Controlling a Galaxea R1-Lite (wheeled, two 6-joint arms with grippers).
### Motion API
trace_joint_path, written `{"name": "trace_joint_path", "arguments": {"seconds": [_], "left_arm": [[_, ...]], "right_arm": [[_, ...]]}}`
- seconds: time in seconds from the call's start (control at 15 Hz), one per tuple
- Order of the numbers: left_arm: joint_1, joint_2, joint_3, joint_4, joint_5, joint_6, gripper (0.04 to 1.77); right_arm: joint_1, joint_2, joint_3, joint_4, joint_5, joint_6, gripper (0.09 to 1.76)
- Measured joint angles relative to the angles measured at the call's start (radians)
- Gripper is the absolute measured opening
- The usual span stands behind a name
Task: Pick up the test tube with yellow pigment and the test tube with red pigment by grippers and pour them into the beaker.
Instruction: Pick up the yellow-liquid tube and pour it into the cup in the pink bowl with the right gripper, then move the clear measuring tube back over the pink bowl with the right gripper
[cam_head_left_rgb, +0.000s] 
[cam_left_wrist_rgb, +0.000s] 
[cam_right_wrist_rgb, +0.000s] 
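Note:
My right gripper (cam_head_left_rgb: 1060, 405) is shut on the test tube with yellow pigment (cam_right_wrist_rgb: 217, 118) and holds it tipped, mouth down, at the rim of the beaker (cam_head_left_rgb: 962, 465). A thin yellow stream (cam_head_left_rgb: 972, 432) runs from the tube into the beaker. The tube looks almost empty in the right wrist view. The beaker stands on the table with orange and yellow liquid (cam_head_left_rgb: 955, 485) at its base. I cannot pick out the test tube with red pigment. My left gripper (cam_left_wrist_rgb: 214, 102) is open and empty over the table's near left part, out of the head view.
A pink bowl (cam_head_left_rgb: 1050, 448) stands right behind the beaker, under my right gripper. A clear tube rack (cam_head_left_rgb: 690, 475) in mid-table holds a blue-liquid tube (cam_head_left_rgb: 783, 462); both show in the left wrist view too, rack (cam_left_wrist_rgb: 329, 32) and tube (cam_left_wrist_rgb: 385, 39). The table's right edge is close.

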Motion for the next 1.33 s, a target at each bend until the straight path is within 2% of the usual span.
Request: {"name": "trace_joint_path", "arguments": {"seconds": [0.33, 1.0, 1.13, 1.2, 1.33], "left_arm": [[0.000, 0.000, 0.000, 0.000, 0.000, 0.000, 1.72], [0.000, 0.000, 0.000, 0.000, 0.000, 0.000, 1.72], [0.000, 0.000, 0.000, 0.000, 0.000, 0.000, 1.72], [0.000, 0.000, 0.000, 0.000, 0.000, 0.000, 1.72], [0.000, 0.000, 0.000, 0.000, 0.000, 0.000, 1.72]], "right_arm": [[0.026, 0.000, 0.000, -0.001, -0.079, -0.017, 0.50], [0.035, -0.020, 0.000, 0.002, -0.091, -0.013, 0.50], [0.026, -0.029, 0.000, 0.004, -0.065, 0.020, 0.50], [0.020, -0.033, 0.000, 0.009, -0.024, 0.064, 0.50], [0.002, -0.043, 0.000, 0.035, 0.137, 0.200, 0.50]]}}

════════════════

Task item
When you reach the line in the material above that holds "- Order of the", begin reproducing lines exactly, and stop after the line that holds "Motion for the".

Expected output
- Order of the numbers: left_arm: joint_1, joint_2, joint_3, joint_4, joint_5, joint_6, gripper (0.04 to 1.77); right_arm: joint_1, joint_2, joint_3, joint_4, joint_5, joint_6, gripper (0.09 to 1.76)
- Measured joint angles relative to the angles measured at the call's start (radians)
- Gripper is the absolute measured opening
- The usual span stands behind a name
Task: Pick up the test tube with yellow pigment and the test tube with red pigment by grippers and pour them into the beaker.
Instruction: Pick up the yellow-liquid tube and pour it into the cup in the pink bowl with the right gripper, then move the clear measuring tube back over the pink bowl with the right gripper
[cam_head_left_rgb, +0.000s] 
[cam_left_wrist_rgb, +0.000s] 
[cam_right_wrist_rgb, +0.000s] 
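Note:
My right gripper (cam_head_left_rgb: 1060, 405) is shut on the test tube with yellow pigment (cam_right_wrist_rgb: 217, 118) and holds it tipped, mouth down, at the rim of the beaker (cam_head_left_rgb: 962, 465). A thin yellow stream (cam_head_left_rgb: 972, 432) runs from the tube into the beaker. The tube looks almost empty in the right wrist view. The beaker stands on the table with orange and yellow liquid (cam_head_left_rgb: 955, 485) at its base. I cannot pick out the test tube with red pigment. My left gripper (cam_left_wrist_rgb: 214, 102) is open and empty over the table's near left part, out of the head view.
A pink bowl (cam_head_left_rgb: 1050, 448) stands right behind the beaker, under my right gripper. A clear tube rack (cam_head_left_rgb: 690, 475) in mid-table holds a blue-liquid tube (cam_head_left_rgb: 783, 462); both show in the left wrist view too, rack (cam_left_wrist_rgb: 329, 32) and tube (cam_left_wrist_rgb: 385, 39). The table's right edge is close.
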
Motion for the next 1.33 s, a target at each bend until the straight path is within 2% of the usual span.

This exercise requires nothing further.